The fruitful songwriting collaboration ended when Ross died at 29 of a lung ailment in 1955; Adler said he never recovered from the loss. “We worked as one person, we were a very good team,” he told Stage magazine in 1999. “And it was very difficult for me when Jerry died because Adler and Ross were a bankable, well-known combination. Richard Adler alone was a question mark.”
Adler received a Tony nomination for 1961’s “Kwamina,” a show about African colonialism that featured an interracial romance and co-starred his then-wife, Sally Ann Howes. It closed after three weeks.
His several symphonic works included “Wilderness Suite,” commissioned by the U.S. Department of the Interior; and “The Lady Remembers,” to celebrate the Statue of Liberty’s centennial. He composed two ballets for the Chicago City Ballet: “Eight by Adler” in 1984 and “Chicago.”
He also composed popular 1960s advertising jingles, including “Let Hertz Put You in the Driver’s Seat.” He was inducted into the Songwriter’s Hall of Fame in 1984.

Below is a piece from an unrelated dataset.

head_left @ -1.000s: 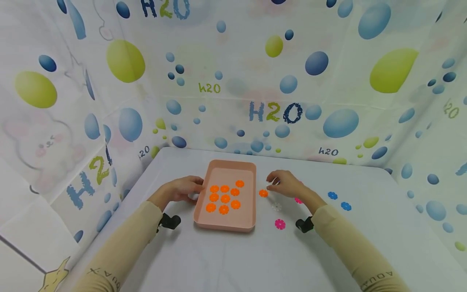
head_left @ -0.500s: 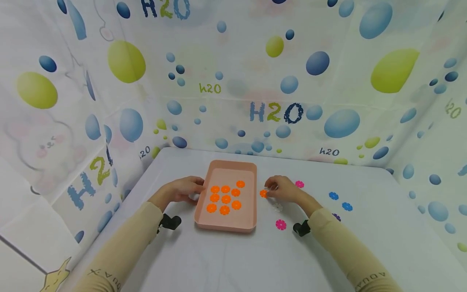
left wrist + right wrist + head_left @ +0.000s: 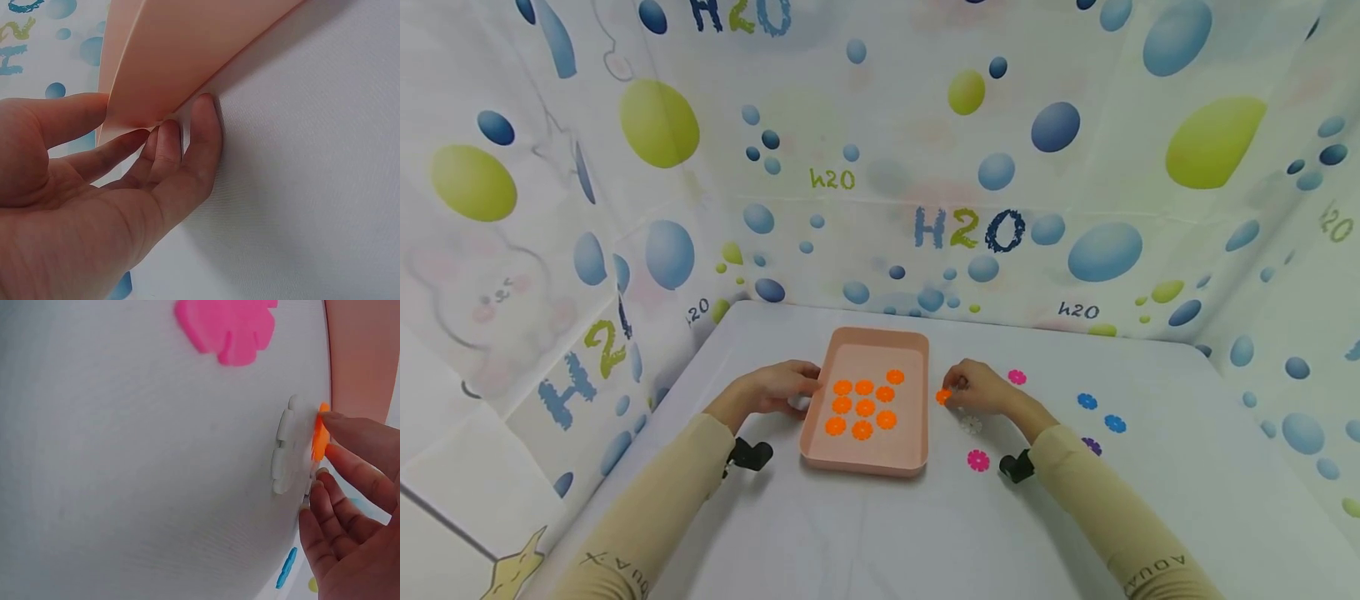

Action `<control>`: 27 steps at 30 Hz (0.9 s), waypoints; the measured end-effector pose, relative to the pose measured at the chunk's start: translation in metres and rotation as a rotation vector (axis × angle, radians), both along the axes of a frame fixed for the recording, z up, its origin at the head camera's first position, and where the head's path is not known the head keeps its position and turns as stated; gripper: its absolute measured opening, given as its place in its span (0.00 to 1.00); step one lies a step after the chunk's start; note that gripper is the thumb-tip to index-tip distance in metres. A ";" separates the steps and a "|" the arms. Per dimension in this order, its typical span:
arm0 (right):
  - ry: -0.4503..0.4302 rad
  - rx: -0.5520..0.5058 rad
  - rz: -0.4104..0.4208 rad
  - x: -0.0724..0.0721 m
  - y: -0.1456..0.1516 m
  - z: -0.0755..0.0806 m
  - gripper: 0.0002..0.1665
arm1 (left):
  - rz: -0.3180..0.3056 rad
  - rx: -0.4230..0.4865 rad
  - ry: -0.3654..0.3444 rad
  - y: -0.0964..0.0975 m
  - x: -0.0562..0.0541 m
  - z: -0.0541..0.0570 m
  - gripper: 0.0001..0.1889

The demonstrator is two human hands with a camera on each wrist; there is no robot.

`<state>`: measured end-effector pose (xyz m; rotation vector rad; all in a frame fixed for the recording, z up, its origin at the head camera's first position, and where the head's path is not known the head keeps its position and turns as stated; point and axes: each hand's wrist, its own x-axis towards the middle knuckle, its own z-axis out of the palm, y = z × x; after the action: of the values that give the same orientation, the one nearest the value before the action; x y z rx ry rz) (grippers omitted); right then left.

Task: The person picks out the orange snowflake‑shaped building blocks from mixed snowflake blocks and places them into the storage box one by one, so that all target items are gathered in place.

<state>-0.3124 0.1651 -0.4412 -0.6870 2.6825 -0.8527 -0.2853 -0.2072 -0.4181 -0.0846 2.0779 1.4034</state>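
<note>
My left hand (image 3: 775, 389) holds the left side of a pink rectangular tray (image 3: 880, 462). In the left wrist view, a digit touches the rim of the tray (image 3: 169, 56) and other fingertips are at the foot of its wall. Inside the tray lie several orange notched discs (image 3: 865, 408). Just right of the tray, my right hand (image 3: 981, 387) pinches one orange notched disc (image 3: 321, 432) between thumb and a finger, low at the cloth. A white notched disc (image 3: 287, 447) lies beside that hand, and a pink notched disc (image 3: 978, 461) is nearer the body.
Another pink disc (image 3: 1017, 377) lies beyond the right forearm. Farther right are blue discs (image 3: 1087, 402) and a purple disc (image 3: 1091, 447), partly hidden by the sleeve. White cloth (image 3: 857, 533) covers the table. A patterned curtain (image 3: 880, 167) stands behind it.
My right hand has come down slightly and closed on the orange disc beside the tray, uncovering the far pink disc. The left hand and tray have stayed in place.
</note>
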 end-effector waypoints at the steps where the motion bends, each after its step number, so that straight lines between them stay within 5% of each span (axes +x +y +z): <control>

Born in New York City on Aug. 3, 1921, Adler was the son of a concert pianist and studied literature at the University of North Carolina at Chapel Hill. After earning a bachelor’s degree in 1943, he served in the Navy until 1946 before returning to New York. He was married several times.
In addition to his wife, he is survived by his children, Andrew Adler, Katherine Adler and Charles Shipman; and three grandchildren.